▶ **WORK ORDER**
Keep images out and repeat all data exactly.
━━━ DATA BLOCK ━━━
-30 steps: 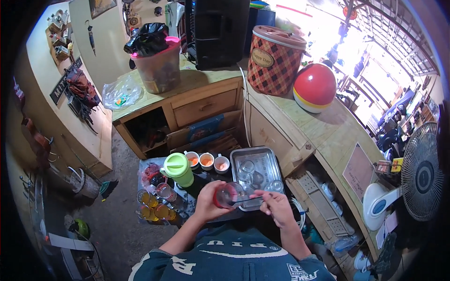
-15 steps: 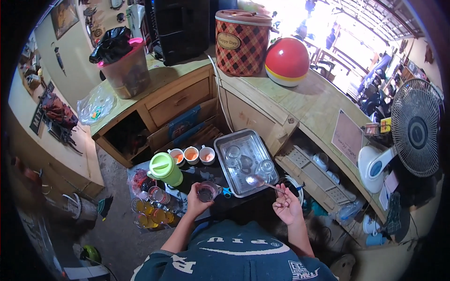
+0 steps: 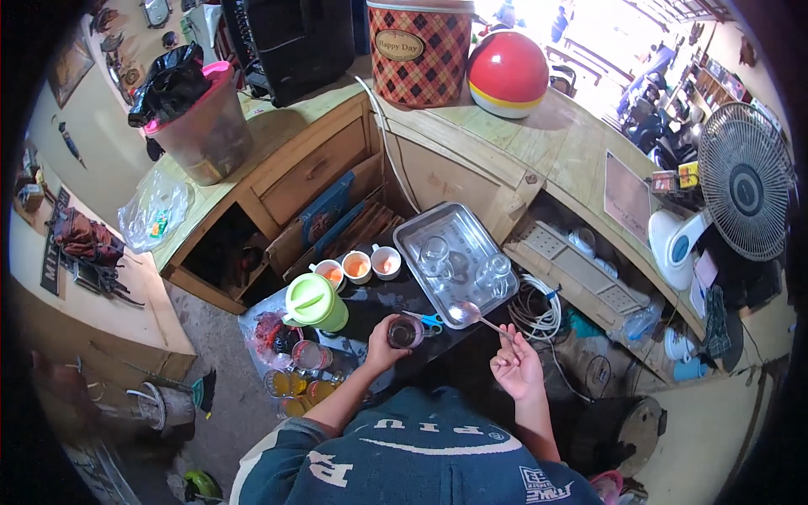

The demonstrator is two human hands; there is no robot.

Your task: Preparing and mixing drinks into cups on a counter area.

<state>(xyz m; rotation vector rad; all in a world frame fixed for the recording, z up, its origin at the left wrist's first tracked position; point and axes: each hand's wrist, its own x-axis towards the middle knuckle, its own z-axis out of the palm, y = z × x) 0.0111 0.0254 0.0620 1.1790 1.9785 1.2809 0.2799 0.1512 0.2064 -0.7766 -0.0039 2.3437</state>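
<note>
My left hand (image 3: 382, 347) is wrapped round a clear glass (image 3: 406, 333) with something dark in it, held above the dark table. In my right hand (image 3: 517, 369), a metal spoon (image 3: 465, 314) is pinched by its handle, its bowl over the near corner of a metal tray (image 3: 468, 225). Inside the tray are two clear glass vessels (image 3: 434, 255). Beyond my left hand stands a light green lidded pitcher (image 3: 316, 305). Behind it are three white cups (image 3: 386, 263) with orange contents. Blue-handled scissors (image 3: 432, 321) lie beside the held glass.
Several glasses of yellow liquid (image 3: 286, 384) stand at the table's left, partly behind my left forearm. A wooden counter (image 3: 547, 160) curves around the back, bearing a plaid canister (image 3: 418, 63), a red ball-shaped container (image 3: 507, 74) and a white fan (image 3: 673, 244). Coiled white cable (image 3: 539, 310) lies right of the tray.
The view has shifted. My left hand has moved the glass rightward, closer to the scissors, and it looks more upright. The spoon's bowl has shifted nearer the tray's near edge.
</note>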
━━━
▶ **EXERCISE SOLUTION**
-30 steps: 
-15 steps: 
+0 steps: 

The demonstrator is two human hands; there is no robot.

Your task: Preparing and mixing drinks into cups on a counter area.

<state>(xyz m; rotation vector rad; all in a world frame fixed for the recording, z up, its origin at the left wrist's first tracked position; point and axes: each hand's wrist, its own x-axis towards the middle knuckle, its own z-axis out of the palm, y = z × x) 0.0111 0.0254 0.0620 1.1790 1.9785 1.2809 0.2799 0.1512 0.2064 -0.7766 -0.0039 2.3437</state>
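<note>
My left hand (image 3: 382, 347) is wrapped round a clear glass (image 3: 406, 333) with something dark in it, held above the dark table. In my right hand (image 3: 517, 369), a metal spoon (image 3: 465, 314) is pinched by its handle, its bowl over the near corner of a metal tray (image 3: 468, 225). Inside the tray are two clear glass vessels (image 3: 434, 255). Beyond my left hand stands a light green lidded pitcher (image 3: 316, 305). Behind it are three white cups (image 3: 386, 263) with orange contents. Blue-handled scissors (image 3: 432, 321) lie beside the held glass.
Several glasses of yellow liquid (image 3: 286, 384) stand at the table's left, partly behind my left forearm. A wooden counter (image 3: 547, 160) curves around the back, bearing a plaid canister (image 3: 418, 63), a red ball-shaped container (image 3: 507, 74) and a white fan (image 3: 673, 244). Coiled white cable (image 3: 539, 310) lies right of the tray.
The view has shifted. My left hand has moved the glass rightward, closer to the scissors, and it looks more upright. The spoon's bowl has shifted nearer the tray's near edge.
</note>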

The full answer has been given.